# STORED DATA
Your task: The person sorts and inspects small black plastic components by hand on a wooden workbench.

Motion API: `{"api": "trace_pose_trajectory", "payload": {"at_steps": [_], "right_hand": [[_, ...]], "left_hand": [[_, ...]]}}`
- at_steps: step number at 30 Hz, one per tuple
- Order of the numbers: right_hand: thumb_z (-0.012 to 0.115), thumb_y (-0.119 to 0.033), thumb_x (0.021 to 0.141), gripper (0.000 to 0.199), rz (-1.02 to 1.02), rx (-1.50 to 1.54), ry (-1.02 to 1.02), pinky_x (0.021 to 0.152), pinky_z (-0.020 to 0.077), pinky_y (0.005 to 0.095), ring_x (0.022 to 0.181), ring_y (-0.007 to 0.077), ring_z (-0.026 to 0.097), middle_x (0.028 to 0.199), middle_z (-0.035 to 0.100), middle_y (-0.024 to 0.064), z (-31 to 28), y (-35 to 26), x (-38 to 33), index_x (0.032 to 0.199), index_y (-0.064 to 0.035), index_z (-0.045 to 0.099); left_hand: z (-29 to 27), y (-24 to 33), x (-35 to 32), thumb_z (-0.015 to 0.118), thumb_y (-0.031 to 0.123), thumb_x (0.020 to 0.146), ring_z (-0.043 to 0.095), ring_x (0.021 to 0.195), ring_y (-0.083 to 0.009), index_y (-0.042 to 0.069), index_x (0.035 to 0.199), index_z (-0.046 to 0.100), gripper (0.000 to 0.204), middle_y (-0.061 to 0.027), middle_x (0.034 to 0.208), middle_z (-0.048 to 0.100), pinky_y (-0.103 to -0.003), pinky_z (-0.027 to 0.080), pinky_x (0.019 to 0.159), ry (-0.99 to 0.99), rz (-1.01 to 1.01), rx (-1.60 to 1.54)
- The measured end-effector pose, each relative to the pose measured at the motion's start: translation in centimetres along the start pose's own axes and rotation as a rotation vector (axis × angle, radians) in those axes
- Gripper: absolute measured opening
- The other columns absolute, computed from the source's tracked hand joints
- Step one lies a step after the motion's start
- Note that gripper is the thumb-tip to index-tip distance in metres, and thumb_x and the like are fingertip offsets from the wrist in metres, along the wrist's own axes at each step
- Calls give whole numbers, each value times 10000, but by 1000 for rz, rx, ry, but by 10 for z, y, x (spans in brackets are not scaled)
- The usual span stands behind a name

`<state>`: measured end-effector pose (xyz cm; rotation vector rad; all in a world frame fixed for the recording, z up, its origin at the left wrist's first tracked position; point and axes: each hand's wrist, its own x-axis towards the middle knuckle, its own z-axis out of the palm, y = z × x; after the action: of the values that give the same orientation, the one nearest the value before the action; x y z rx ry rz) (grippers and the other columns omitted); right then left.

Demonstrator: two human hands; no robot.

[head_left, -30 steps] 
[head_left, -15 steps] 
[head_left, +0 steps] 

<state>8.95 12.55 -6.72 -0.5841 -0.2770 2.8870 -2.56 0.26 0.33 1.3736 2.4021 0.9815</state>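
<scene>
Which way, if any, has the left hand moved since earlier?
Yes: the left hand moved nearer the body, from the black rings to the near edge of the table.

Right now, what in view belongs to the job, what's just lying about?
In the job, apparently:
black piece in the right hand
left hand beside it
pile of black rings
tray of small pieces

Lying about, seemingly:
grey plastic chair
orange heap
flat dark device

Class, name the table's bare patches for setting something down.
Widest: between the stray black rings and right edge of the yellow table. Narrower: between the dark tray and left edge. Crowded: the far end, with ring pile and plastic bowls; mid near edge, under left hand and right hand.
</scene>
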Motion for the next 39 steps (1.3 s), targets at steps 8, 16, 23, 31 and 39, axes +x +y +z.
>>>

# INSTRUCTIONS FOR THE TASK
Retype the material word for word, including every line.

# RESULT OF THIS TASK
Your task: The person sorts and inspects small black plastic components by hand on a wooden workbench.

Motion API: `{"api": "trace_pose_trajectory", "payload": {"at_steps": [_], "right_hand": [[_, ...]], "left_hand": [[_, ...]]}}`
- at_steps: step number at 30 Hz, one per tuple
- Order of the numbers: right_hand: thumb_z (-0.012 to 0.115), thumb_y (-0.119 to 0.033), thumb_x (0.021 to 0.141), gripper (0.000 to 0.199), rz (-1.02 to 1.02), rx (-1.50 to 1.54), ry (-1.02 to 1.02), pinky_x (0.021 to 0.152), pinky_z (-0.020 to 0.077), pinky_y (0.005 to 0.095), ring_x (0.022 to 0.181), ring_y (-0.007 to 0.077), ring_z (-0.026 to 0.097), middle_x (0.028 to 0.199), middle_z (-0.035 to 0.100), middle_y (-0.024 to 0.064), z (-31 to 28), y (-35 to 26), x (-38 to 33), index_x (0.032 to 0.199), index_y (-0.064 to 0.035), index_z (-0.045 to 0.099); left_hand: z (-29 to 27), y (-24 to 33), x (-35 to 32), thumb_z (-0.015 to 0.118), thumb_y (-0.031 to 0.123), thumb_x (0.020 to 0.146), ring_z (-0.043 to 0.095), ring_x (0.021 to 0.195), ring_y (-0.083 to 0.009), index_y (-0.042 to 0.069), index_x (0.035 to 0.199), index_z (-0.046 to 0.100), gripper (0.000 to 0.204), middle_y (-0.061 to 0.027), middle_x (0.034 to 0.208), middle_z (-0.048 to 0.100), pinky_y (-0.103 to -0.003), pinky_z (-0.027 to 0.080), pinky_x (0.019 to 0.159), ry (-0.99 to 0.99), rz (-1.01 to 1.01), rx (-1.60 to 1.54)
- The measured end-effector pose, each relative to the pose measured at the motion's start: translation in centimetres along the start pose's own axes and rotation as a rotation vector (axis × angle, radians) in those axes
- Gripper: absolute measured opening
- The other columns absolute, computed from the source's tracked hand joints
- Step one lies a step after the motion's start
- Note that gripper is the thumb-tip to index-tip distance in metres, and thumb_x and the like are fingertip offsets from the wrist in metres, along the wrist's own axes at each step
- Calls give whole numbers, each value times 10000, but by 1000 for rz, rx, ry, but by 10 for z, y, x (spans in brackets are not scaled)
- The usual span stands behind a name

`<state>`: measured end-effector pose (xyz cm; rotation vector rad; all in a world frame fixed for the recording, z up, its origin at the left wrist's first tracked position; point and axes: each hand's wrist, its own x-axis towards the middle knuckle, its own z-axis out of the palm, y = z × x; after the action: of the values that give the same orientation, the one nearest the value before the action; x y z rx ry rz) (grippers and the other columns omitted); right then left.

Demonstrator: two human hands; no robot.

[head_left, -30 steps] 
[head_left, -15 steps] 
[head_left, +0 steps] 

<state>8.95 12.55 -6.72 -0.5841 -0.2770 2.8870 -2.56 0.26 0.33 1.3736 2.4021 0.9815</state>
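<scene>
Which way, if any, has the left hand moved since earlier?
Yes: the left hand moved nearer the body, from the black rings to the near edge of the table.

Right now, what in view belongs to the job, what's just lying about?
In the job, apparently:
black piece in the right hand
left hand beside it
pile of black rings
tray of small pieces

Lying about, seemingly:
grey plastic chair
orange heap
flat dark device

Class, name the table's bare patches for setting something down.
Widest: between the stray black rings and right edge of the yellow table. Narrower: between the dark tray and left edge. Crowded: the far end, with ring pile and plastic bowls; mid near edge, under left hand and right hand.
</scene>
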Motion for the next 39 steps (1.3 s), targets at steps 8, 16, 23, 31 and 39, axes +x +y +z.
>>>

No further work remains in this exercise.